• [Problem description]:
Write the listing below out again exactly, though only as far as the line with "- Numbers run", which is included.

• [Collected material]:

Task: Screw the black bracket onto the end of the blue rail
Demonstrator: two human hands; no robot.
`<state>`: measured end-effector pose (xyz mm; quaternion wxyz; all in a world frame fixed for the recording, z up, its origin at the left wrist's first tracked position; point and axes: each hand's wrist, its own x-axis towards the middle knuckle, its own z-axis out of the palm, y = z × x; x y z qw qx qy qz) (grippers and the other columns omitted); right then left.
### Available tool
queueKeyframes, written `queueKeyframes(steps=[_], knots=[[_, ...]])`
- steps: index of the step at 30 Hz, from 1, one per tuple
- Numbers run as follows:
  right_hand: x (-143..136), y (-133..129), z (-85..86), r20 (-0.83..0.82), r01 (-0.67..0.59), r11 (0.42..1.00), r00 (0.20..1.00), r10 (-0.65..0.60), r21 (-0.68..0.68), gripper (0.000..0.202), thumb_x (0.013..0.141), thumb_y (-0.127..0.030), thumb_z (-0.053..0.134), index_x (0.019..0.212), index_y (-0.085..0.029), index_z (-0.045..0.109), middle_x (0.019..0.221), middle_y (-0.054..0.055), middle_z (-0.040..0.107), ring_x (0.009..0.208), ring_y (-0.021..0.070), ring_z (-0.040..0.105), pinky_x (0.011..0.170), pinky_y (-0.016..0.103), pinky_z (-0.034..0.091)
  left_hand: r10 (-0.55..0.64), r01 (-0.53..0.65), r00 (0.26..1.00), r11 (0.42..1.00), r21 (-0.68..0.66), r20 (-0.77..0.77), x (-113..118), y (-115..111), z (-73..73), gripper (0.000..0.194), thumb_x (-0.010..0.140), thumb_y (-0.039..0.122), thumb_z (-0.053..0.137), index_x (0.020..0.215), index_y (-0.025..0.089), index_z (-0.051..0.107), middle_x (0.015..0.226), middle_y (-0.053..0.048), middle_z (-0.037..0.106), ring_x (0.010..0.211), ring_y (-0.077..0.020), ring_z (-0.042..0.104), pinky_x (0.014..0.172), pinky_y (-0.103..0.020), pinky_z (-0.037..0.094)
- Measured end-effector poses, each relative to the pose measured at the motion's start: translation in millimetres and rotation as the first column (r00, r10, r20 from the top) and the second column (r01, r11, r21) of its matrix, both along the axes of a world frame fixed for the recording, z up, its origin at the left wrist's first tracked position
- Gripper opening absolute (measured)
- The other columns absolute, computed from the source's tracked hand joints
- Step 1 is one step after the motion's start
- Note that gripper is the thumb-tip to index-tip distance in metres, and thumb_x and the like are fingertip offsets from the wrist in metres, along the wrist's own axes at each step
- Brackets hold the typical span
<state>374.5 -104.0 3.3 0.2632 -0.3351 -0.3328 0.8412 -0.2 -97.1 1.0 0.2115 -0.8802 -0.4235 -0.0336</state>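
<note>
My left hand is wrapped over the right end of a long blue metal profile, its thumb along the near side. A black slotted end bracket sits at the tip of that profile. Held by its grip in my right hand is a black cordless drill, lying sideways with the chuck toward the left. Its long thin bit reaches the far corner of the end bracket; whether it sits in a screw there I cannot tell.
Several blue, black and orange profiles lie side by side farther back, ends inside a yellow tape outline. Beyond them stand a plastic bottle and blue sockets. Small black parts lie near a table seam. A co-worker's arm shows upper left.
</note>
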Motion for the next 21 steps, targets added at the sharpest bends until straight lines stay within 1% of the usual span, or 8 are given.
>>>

• [Solution to this exercise]:
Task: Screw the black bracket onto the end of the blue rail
Demonstrator: two human hands; no robot.
`<state>`: measured end-effector pose (xyz mm; quaternion wxyz; all in a world frame fixed for the recording, z up, its origin at the left wrist's first tracked position; point and axes: each hand's wrist, its own x-axis towards the middle knuckle, its own z-axis out of the palm, y = z × x; x y z qw qx qy qz) (grippers and the other columns omitted); right then left.
### Available tool
queueKeyframes, written `queueKeyframes(steps=[_], knots=[[_, ...]])`
- steps: index of the step at 30 Hz, from 1, one per tuple
- Numbers run as follows:

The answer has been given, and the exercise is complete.